S m a l l t a l k
I first discovered TOM KIESCHE singing his backside off on YouTube for his web series Closet Singer. My first reaction was, "Damn, that is brilliant. I wish I had thought of that." I'm still waiting for him to ask me to duet in that tiny closet...
In the following months (and years now) I've come to know and become a big fan of Tom and his many talents.
If you think you've seen Tom before, you more than likely have. He has been a working actor for over two decades. You've seen him on A LOT of TV shows. Favorites include: ER, Drew Carey, JAG, 3rd Rock, NCIS, Ben & Kate, Weeds, and my favorite, Breaking Bad. Tom has also appeared in numerous commercials between shows.
He is a mulit-facited artist who has worked in film, stage, and television with dozens of credits in each medium. Tom is also a prolific, produced, and published writer (theater, film, ad copy, blogs, and the Internet). In 2012 two of his novels were published, Sympathy for the Devil and And I'd Like To Thank.

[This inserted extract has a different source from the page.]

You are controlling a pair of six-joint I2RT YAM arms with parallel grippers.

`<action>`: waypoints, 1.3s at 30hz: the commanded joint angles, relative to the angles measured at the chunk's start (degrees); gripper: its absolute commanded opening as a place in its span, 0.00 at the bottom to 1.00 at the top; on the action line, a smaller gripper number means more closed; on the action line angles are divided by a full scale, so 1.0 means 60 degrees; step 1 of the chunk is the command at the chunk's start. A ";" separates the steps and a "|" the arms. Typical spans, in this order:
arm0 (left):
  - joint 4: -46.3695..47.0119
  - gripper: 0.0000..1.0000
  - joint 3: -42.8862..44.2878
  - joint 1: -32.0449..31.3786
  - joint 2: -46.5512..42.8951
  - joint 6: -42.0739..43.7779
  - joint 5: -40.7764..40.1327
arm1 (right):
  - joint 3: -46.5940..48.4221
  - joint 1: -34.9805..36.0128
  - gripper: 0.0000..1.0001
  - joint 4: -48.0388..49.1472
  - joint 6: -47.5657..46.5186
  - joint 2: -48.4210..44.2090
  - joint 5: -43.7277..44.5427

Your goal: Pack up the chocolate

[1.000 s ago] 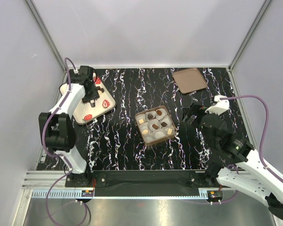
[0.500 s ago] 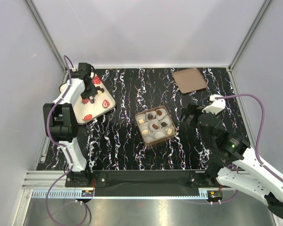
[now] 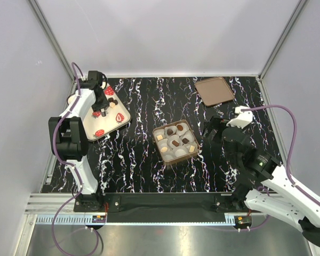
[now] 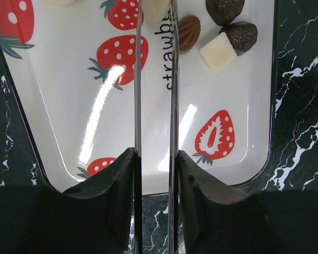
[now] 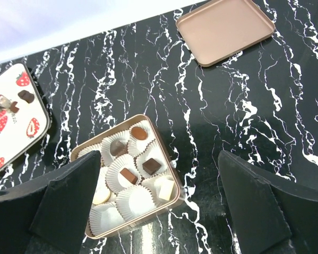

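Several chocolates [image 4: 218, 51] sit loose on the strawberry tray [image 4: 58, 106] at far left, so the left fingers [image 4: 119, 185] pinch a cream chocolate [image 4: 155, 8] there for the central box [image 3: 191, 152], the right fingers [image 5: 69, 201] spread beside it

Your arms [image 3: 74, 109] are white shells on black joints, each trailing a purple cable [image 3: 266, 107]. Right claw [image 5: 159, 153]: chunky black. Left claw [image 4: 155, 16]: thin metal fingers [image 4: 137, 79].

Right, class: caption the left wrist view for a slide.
Left tool pinching a cream-white chocolate over the white strawberry-print tray.
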 commanded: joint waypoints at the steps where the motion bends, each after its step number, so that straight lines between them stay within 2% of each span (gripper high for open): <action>1: 0.0134 0.35 0.0227 0.0049 -0.0272 0.0024 0.0079 | 0.0057 -0.0069 1.00 0.0182 -0.0031 -0.0231 0.0271; 6: -0.0203 0.29 0.0257 0.0034 -0.0798 0.0200 0.0225 | 0.0218 -0.0069 1.00 -0.0096 0.0145 -0.0392 0.0213; 10: -0.0408 0.27 0.0169 -0.0024 -0.1632 0.0404 0.0576 | 0.0364 -0.0083 1.00 -0.0257 0.0248 -0.0538 0.0183; 16: -0.0600 0.27 -0.0313 -0.0989 -0.3037 0.0814 0.1029 | 0.0584 -0.0069 1.00 -0.0594 0.0453 -0.0655 0.0169; 19: -0.0453 0.27 -0.0870 -0.2247 -0.3756 0.1107 0.1514 | 0.0614 -0.0069 1.00 -0.0740 0.0468 -0.0685 0.0256; 20: -0.0468 0.27 -0.1045 -0.3077 -0.3889 0.1108 0.1398 | 0.0628 -0.0069 1.00 -0.0799 0.0482 -0.0714 0.0286; 22: -0.0424 0.27 -0.1222 -0.3931 -0.4240 0.1137 0.1484 | 0.0702 -0.0069 1.00 -0.1032 0.0497 -0.0685 0.0432; 23: -0.0395 0.27 -0.1324 -0.4805 -0.4358 0.1108 0.1514 | 0.0803 -0.0069 1.00 -0.1107 0.0497 -0.0685 0.0490; 25: -0.0220 0.27 -0.1661 -0.5645 -0.4650 0.1079 0.1674 | 0.0877 -0.0069 1.00 -0.1253 0.0497 -0.0700 0.0578; 26: -0.0161 0.27 -0.1880 -0.6389 -0.4710 0.1151 0.1936 | 0.0907 -0.0069 1.00 -0.1297 0.0497 -0.0772 0.0593; 29: 0.0044 0.27 -0.2319 -0.7621 -0.4872 0.1108 0.1851 | 0.0892 -0.0069 1.00 -0.1473 0.0541 -0.0875 0.0740; 31: 0.0352 0.27 -0.2598 -0.8267 -0.5018 0.1137 0.1720 | 0.0878 -0.0069 1.00 -0.1590 0.0614 -0.0919 0.0813; 39: 0.1172 0.27 -0.3726 -0.9384 -0.5325 0.1240 0.1953 | 0.0878 -0.0083 1.00 -0.1825 0.0775 -0.0949 0.0842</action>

I had a chance to catch up with him when he had a break from everything else...
ROBYN: How long have you been in "The Biz"?
TOM KIESCHE: I fell in love with acting my senior year of college, during an acting for TV & Film class… Gung-ho on moving to New York to pursue “the life,” I was convinced to forget about my love of it, and I took a high-paying job in Connecticut.

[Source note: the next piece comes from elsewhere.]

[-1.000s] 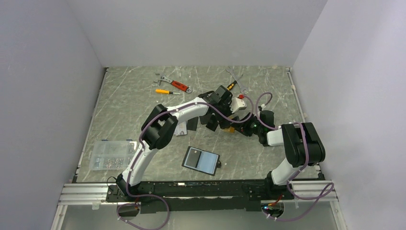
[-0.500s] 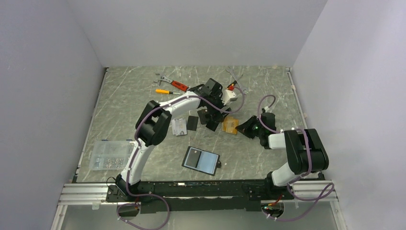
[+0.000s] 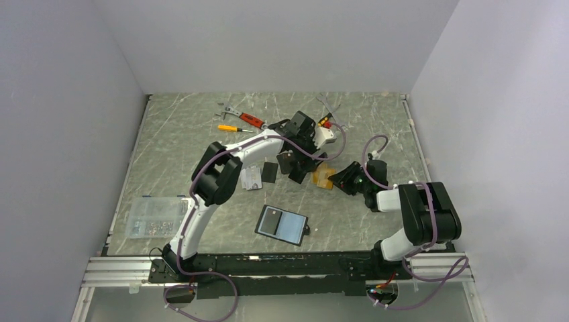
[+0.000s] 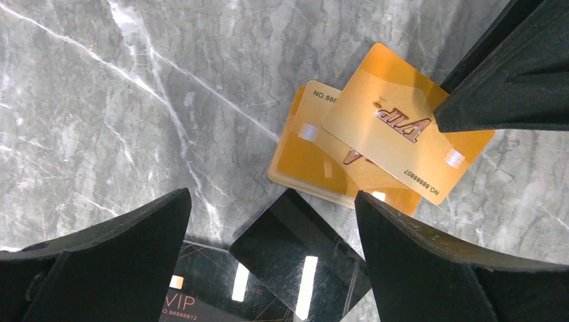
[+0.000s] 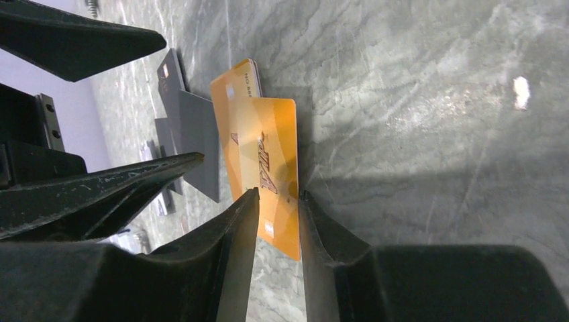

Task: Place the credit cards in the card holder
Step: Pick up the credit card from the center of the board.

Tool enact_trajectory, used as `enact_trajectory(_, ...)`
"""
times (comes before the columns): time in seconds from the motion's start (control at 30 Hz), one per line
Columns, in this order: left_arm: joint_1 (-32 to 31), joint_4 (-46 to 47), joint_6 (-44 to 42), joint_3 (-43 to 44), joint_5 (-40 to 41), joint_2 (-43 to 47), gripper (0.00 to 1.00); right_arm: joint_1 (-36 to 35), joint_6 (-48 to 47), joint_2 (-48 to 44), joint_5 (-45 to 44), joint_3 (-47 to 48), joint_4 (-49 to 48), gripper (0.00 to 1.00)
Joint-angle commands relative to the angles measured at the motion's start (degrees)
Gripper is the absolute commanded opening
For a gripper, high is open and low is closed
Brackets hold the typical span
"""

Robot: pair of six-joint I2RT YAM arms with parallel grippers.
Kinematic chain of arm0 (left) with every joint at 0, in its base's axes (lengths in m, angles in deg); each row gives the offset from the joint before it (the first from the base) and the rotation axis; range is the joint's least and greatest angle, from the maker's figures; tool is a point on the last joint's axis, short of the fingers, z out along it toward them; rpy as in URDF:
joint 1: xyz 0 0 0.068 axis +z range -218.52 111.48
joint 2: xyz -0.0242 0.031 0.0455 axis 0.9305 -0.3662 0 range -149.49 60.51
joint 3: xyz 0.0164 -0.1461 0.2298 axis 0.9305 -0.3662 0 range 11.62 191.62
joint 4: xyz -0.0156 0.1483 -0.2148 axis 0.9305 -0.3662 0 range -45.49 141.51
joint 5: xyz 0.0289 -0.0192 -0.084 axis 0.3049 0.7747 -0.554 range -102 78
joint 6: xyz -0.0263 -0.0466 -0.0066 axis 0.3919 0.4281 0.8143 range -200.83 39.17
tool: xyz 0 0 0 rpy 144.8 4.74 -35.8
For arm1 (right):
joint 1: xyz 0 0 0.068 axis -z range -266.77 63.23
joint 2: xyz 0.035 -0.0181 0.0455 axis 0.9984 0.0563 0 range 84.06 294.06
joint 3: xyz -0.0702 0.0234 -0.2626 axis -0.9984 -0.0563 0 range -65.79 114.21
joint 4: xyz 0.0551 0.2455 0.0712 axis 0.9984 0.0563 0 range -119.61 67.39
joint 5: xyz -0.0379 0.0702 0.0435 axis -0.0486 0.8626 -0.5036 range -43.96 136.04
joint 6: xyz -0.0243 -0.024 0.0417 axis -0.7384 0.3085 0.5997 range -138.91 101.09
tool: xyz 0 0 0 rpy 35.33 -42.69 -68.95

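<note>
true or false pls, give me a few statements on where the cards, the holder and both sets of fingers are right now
1. The right fingers pinch the edge of a gold card. True.
2. The left fingers are clamped on a black card. False: they stand wide open above it, holding nothing.
3. The card holder lies open on the table. True.
4. Every gold card is already in the card holder. False: they are out on the table, apart from it.

Gold cards [image 4: 310,161] stacked mid-worktop, top gold card [image 4: 396,121] askew; black cards [image 4: 295,261] just beside. Black card holder [image 3: 282,225] open flat toward near edge.
</note>
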Motion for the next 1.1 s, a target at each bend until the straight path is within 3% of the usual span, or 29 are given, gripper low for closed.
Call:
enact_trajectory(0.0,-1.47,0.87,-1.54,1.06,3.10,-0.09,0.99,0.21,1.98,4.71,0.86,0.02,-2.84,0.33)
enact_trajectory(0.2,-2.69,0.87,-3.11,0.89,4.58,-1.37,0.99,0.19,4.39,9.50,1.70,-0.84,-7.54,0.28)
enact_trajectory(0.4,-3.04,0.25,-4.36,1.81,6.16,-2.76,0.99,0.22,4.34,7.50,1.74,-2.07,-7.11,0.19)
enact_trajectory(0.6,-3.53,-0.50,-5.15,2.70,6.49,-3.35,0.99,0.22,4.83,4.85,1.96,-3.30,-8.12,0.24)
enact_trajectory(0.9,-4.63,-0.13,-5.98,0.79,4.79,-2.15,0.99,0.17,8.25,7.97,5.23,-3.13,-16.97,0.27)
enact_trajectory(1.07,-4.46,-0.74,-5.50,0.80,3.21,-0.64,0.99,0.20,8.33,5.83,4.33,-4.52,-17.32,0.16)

Six months later I saw an improv comedy show in a little town outside of New Haven and I was blown away by the feelings inside of me… Afterwards, I chatted with the cast, and a few of them suggested I stop by the next week and workout with them. Two or three weeks later, I was on stage performing with them in front of an audience.
A few months later a local director asked me to audition for a play she was casting… My first play, playing the character Norman in The Boys Next Door.
I did more and more improv, more and more plays, I started writing, I started doing some stand up, and I started singing… On my 25th birthday, after having been “recruited” by an über-talented NYC Improv team, and performing in Manhattan, I gave notice to Corporate America and have been free falling in the biz since.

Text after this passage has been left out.